Ray Tracer Checkpoint 5 - Reflection

Before this checkpoint the ray tracer only calculated local illumination on the surface of an object; with the exception of shadows, the illumination of a point on a surface was completely independent of the rest of the scene. The purpose of this checkpoint is to change that a bit.

The Plan

The goal was to make surfaces reflective based on a coefficient of reflection that each surface will have.
The easiest way to do this was to have each surfaces' material (or texture, as of the last checkpoint) store the coefficient of reflection.
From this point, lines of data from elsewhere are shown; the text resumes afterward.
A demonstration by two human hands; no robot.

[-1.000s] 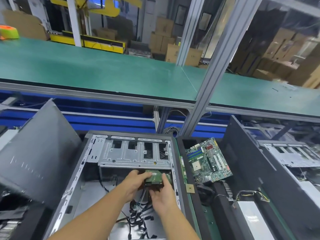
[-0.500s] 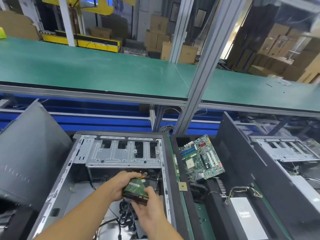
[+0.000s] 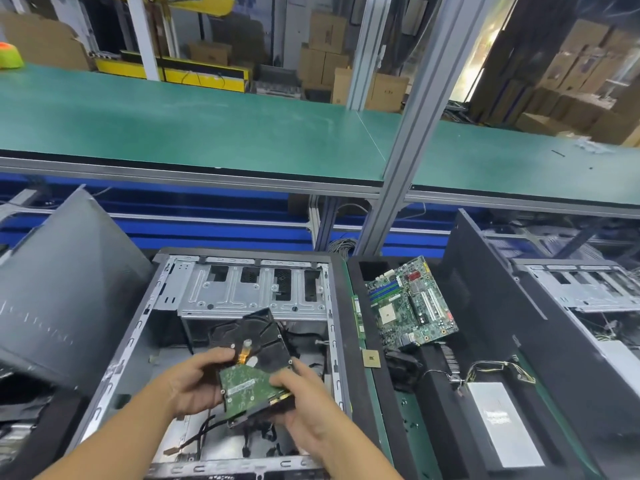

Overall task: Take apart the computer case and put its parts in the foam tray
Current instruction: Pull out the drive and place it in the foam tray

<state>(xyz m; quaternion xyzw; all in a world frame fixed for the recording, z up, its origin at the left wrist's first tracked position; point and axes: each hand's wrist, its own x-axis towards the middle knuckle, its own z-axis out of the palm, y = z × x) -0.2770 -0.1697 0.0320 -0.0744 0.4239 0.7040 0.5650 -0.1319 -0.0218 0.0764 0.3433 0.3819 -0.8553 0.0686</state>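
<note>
Plainly both grips are closed on the one hard drive (image 3: 254, 362): the left grip (image 3: 197, 382) curls round its left edge with the thumb on top, and the right grip (image 3: 304, 407) pinches its near right corner. The drive hangs tilted, circuit side up, just above the open computer case (image 3: 145, 323). I judge it a dense, stiff block, heavy for its size, with smooth metal flanks that could slip. It is fragile in two ways: a drop or knock may harm it, and the bare green board and orange ribbon on its upper face should not be pressed. The side edges, where the fingers now sit, look like the right place to hold it. Under the grips lies a tangle of black cables (image 3: 249, 434); I cannot tell whether any lead is attached to the drive. Beyond the grips stands one metal drive cage (image 3: 252, 292). To the right of the grips is one black foam tray (image 3: 433, 403), holding one motherboard (image 3: 410, 304), one processor chip (image 3: 371, 358), one slim memory stick (image 3: 358, 317) along its left wall and one silver power supply (image 3: 502, 420) with loose wires. Farther right is a second case (image 3: 581, 289); left of the grips leans one dark side panel (image 3: 65, 292).
</note>
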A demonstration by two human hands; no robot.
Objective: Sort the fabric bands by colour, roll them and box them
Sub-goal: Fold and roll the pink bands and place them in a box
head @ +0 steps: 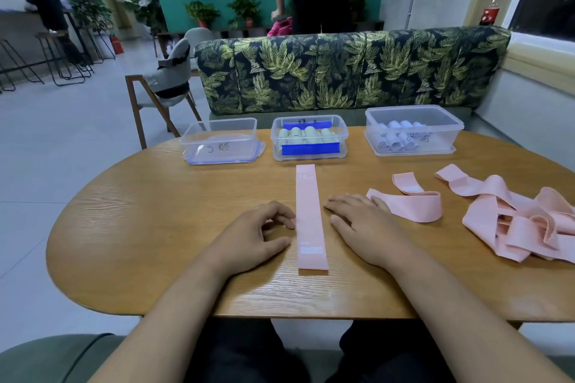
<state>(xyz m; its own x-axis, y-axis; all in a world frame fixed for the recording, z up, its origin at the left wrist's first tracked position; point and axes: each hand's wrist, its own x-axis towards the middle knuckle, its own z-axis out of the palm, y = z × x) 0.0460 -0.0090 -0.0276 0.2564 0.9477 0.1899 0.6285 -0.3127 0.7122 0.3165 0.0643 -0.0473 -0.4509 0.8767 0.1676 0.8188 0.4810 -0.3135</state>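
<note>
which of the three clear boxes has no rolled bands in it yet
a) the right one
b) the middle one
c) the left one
c: the left box shows only its bare bottom with handwriting on it, while the middle box holds pale green rolls and the right box holds pale bluish rolls.

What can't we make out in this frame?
Head view only:
- Pink band pile: cut off by right edge, count unclear.
- Handwriting on left box and right box: too small.
- Green rolls in middle box: partly hidden by blue strip.
- White tag on flat pink band: blurred.
</note>
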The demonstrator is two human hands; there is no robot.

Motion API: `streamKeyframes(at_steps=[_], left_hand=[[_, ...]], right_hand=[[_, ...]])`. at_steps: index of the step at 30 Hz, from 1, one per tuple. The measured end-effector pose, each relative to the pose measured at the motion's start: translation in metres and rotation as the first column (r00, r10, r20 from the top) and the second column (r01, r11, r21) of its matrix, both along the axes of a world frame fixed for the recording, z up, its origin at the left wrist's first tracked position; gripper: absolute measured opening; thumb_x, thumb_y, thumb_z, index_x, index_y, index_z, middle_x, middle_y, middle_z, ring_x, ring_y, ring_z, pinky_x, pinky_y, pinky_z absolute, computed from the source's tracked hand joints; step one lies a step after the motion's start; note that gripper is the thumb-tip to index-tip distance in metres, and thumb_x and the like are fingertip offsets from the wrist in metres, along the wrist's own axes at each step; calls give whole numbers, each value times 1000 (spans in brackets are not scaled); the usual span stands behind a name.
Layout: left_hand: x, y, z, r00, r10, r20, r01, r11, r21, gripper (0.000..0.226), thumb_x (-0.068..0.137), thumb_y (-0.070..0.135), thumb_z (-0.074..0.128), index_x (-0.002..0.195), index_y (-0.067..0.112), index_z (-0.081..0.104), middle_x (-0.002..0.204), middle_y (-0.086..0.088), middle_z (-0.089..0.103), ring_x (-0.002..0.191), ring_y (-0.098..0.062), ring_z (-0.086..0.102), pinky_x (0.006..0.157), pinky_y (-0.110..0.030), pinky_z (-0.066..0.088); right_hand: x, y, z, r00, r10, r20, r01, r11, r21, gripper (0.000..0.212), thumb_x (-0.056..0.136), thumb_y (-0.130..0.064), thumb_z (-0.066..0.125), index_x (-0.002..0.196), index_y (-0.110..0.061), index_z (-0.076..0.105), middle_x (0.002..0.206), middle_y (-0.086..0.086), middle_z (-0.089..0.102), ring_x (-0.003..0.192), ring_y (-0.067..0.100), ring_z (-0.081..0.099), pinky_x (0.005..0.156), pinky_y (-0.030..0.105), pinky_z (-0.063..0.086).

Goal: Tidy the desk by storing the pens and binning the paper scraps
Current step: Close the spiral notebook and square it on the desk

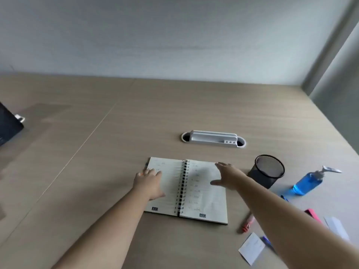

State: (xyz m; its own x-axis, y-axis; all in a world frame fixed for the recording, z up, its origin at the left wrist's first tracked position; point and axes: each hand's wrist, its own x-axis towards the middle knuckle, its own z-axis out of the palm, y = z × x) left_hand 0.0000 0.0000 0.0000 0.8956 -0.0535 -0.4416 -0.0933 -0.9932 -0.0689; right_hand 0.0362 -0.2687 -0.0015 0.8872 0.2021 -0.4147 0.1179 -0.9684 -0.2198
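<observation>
A red pen (248, 223) lies on the counter (97, 171), below and to the right of the right grip (227, 176), near the lower right corner of the open spiral notebook (186, 189). Further right of that forearm lie a pink marker (312, 214) and the tip of a blue pen (284, 198); another blue pen (267, 240) shows beside a white paper scrap (251, 248), and a second scrap (336, 227) lies far right. The black mesh pen cup (267, 171) stands just right of the right grip. That grip is spread flat over the right page, holding nothing. The left grip (149, 182) rests with fingers extended on the left page's outer edge, also holding nothing. A blue pump bottle (308, 181) stands beyond the cup, and a white cable tray (213, 139) sits ahead of both grips.
</observation>
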Motion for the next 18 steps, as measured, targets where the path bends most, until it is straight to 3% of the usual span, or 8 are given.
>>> streamKeyframes(at_steps=[4,7,9,13,18], left_hand=[[3,4,-23,996,-18,-88,19,1000,16,98,73,59,66,149,20,18,158,-4,19,145,-23,22,114,-46,27],[10,4,-33,994,-10,-112,8,1000,-19,103,63,54,78,143,16,25,149,-6,29,136,-26,35,107,-44,38],[16,4,-35,995,-4,-105,3,1000,-11,106,58,51,82,140,14,28,143,-8,33,130,-28,39,105,-40,40],[22,0,-41,993,7,-115,-5,1000,19,112,54,49,85,140,12,26,140,-10,33,126,-30,39,106,-38,40],[24,-1,-45,996,17,-91,-15,999,28,113,49,49,87,138,12,28,137,-10,35,123,-31,41,104,-38,42]], right_hand=[[15,6,-10,999,-41,11,42,992,-120,117,66,-46,77,149,-16,2,161,6,-2,147,29,8,116,51,21],[26,9,-17,997,-67,-41,54,962,-268,132,58,-45,82,148,-18,-10,159,9,-12,147,32,4,116,54,17],[33,9,-16,996,-60,-71,35,948,-318,132,56,-48,82,149,-19,-8,160,9,-11,147,33,4,116,54,17],[38,14,-16,996,-26,-88,-8,933,-359,119,57,-48,82,148,-19,12,160,8,-2,146,32,10,115,52,21],[34,17,-14,998,-34,-48,14,930,-368,115,57,-46,82,146,-16,16,160,8,5,144,32,16,113,51,23]])
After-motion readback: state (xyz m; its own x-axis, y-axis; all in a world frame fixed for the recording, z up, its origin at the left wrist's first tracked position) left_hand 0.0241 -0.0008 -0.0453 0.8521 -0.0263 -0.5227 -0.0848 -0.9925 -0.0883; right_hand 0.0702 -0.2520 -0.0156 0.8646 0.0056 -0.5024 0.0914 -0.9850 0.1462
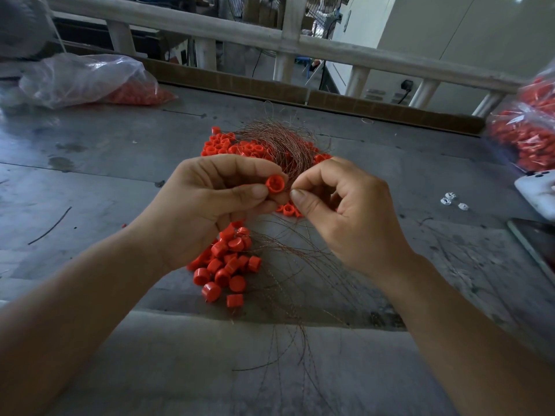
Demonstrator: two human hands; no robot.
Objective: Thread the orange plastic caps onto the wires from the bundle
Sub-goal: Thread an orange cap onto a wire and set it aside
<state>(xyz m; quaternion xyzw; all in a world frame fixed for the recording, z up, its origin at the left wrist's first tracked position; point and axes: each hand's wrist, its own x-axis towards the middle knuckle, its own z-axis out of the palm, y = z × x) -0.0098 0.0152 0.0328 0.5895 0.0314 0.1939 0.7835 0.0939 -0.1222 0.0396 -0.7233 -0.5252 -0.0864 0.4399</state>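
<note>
Orange cap (274, 184), open end showing, pinched in left hand (207, 202), right hand (342, 208) pinching thin coppery wires (292, 157)

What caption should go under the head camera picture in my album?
The left hand holds a small round orange plastic cap while the right hand pinches the bundle of thin copper-coloured wires.

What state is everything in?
left hand, pinching the held cap.
held cap, open end facing camera.
wire bundle, loose, fanned over the far caps.
right hand, pinching a strand from the wire bundle beside that cap.
near caps, heaped, wires trailing from them.
left bag, lying slumped, caps inside.
</note>
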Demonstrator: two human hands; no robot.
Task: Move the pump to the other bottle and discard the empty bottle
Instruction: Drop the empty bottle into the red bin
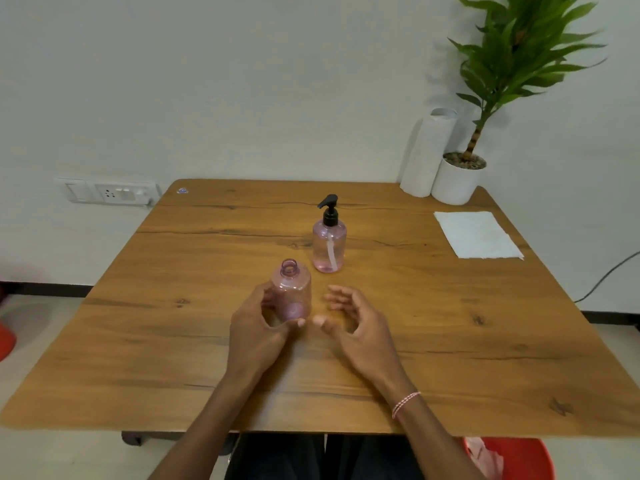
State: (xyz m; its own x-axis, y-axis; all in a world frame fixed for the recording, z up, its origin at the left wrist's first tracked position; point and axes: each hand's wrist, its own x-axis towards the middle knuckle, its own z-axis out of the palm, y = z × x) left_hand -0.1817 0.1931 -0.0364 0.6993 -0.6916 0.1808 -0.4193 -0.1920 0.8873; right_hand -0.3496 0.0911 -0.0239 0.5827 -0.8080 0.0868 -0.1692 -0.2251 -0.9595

The actually reflection is then implemented using recursion. The basic algorithm is as follows:
  • Cast out a ray
  • Check for surface collision
    • If no collision, use background color (black)
    • If collision
      • Calculate normal illumination color
      • Determine reflection ray
      • Start over again, but with reflection ray
To prevent this from looping infinitely, we break out of the recursion whenever a surface isn't reflective (coefficient of 0) or after reaching a certain level of recursion depth.

Results

Basic - Reflective surface

 

The actual algorithm is extremely straightforward, simple to implement, and looks awesome. However, I still struggled for way too long with the blue sphere being in the reflection; turns out my sphere-ray collision detection was broken.

Also, it may be difficult to see, but please note that the specular highlight no longer shows up in the shadowed areas. This, of course, is a triumph. I have to make a note here; huge success. It's hard to overstate my satisfaction.